The purpose of this analysis was twofold: first, to corroborate the identification of the species of Microbacterium MC3B-10 based on its 16S rDNA gene (AY833570) using a more robust bioinformatics approach (see details below) with the sequences reported in [8], and second to prove if recently reported species of Microbacterium displaying bioemulsifying activity or originally isolated from polluted environments were phylogenetically close to Microbacterium sp. MC3B-10. The following additional sequences were obtained from the GenBank database, Microbacterium sp. Mc1 DQ512483, Mc24 DQ512484, Mc60 DQ512485, M. aquimaris JS54-2 AM778449, M. aquimaris JS63-1 AM778450, Microbacterium sp. F10a EU196564, M. oleivorans DSM 16091 AJ698726 and M. sp. ZD-M2 DQ417926. In total, 41 sequences (1418 bp) were aligned using the CLUSTALW algorithm implemented in MEGA 4.3 software [46]. Phylogenetic analyses were performed using the Neighbor Joining (NJ) algorithm: phylogenetic analysis using parsimony V4.0 beta 10, 2002. For NJ analyses, the evolutionary model selected was the GTR + I + G (General Time Reversible Model + Invariable sites + Gamma distribution) inferred from the program Modeltest V.3.06 [47]. Support for nodes of the NJ tree was determined by calculating bootstrap proportion values [48] based on 1000 resamplings of neighbor-joining searches. The 16S rDNA sequences of Curtobacterium luteum and C. michiganense were used as outgroup.

4. Conclusions

This study demonstrated that the novel Microbacterium sp. MC3B-10, probably indigenous to the marine intertidal zone, synthesizes an environmentally-friendly exopolymeric non-ionic glycolipoprotein capable of emulsifying aromatic hydrocarbons and oils. The functional stability of this bioemulsifier was retained for long periods of time and at a range of temperature, NaCl concentration and pH. The chemistry, activity and stability of microbactan make it useful for environmental and personal care applications.
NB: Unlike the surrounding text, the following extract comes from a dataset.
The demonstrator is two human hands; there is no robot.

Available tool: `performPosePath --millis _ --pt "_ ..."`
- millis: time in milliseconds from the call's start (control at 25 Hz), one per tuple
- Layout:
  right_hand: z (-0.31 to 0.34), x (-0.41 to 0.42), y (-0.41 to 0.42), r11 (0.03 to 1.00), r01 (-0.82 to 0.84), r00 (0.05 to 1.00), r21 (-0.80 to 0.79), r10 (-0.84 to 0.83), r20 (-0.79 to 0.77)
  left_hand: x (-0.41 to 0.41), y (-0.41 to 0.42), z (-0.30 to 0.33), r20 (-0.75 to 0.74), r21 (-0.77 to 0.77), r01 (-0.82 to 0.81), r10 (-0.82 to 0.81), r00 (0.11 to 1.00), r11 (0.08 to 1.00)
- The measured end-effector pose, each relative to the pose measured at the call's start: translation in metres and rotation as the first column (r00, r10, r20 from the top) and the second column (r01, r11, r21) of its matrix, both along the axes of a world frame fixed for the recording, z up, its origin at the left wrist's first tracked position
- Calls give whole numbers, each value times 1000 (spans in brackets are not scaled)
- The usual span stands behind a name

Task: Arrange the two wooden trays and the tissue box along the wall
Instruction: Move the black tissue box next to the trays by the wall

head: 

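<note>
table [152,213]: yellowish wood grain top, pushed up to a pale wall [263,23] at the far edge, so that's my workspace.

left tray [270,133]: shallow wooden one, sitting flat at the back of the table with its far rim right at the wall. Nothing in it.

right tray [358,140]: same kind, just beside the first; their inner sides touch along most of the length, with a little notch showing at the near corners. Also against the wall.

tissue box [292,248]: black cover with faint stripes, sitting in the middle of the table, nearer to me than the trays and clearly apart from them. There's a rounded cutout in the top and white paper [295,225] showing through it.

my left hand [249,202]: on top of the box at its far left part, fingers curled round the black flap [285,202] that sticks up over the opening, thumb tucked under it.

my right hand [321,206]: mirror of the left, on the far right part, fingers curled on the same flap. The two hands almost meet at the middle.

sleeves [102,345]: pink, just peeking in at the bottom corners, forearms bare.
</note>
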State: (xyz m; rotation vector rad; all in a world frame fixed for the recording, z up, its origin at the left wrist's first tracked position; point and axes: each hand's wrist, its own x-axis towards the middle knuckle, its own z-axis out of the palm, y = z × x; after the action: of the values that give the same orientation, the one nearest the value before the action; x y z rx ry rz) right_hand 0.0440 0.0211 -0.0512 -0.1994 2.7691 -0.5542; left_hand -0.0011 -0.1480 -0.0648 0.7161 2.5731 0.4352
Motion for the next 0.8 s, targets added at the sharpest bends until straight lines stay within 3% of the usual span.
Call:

Overall, our results suggest that bioemulsifier-producing bacteria warrant intensified bioprospection in the intertidal zones. Additionally, this study corroborates the still untapped resource represented by marine microorganisms for new biosurfactants, bioemulsifiers and biopolymers. This work thus strengthens the notion that marine microbial diversity is a non-exhausted source of novel biomolecules and particularly emphasizes the biotechnological significance of Microbacterium species derived from the intertidal environment.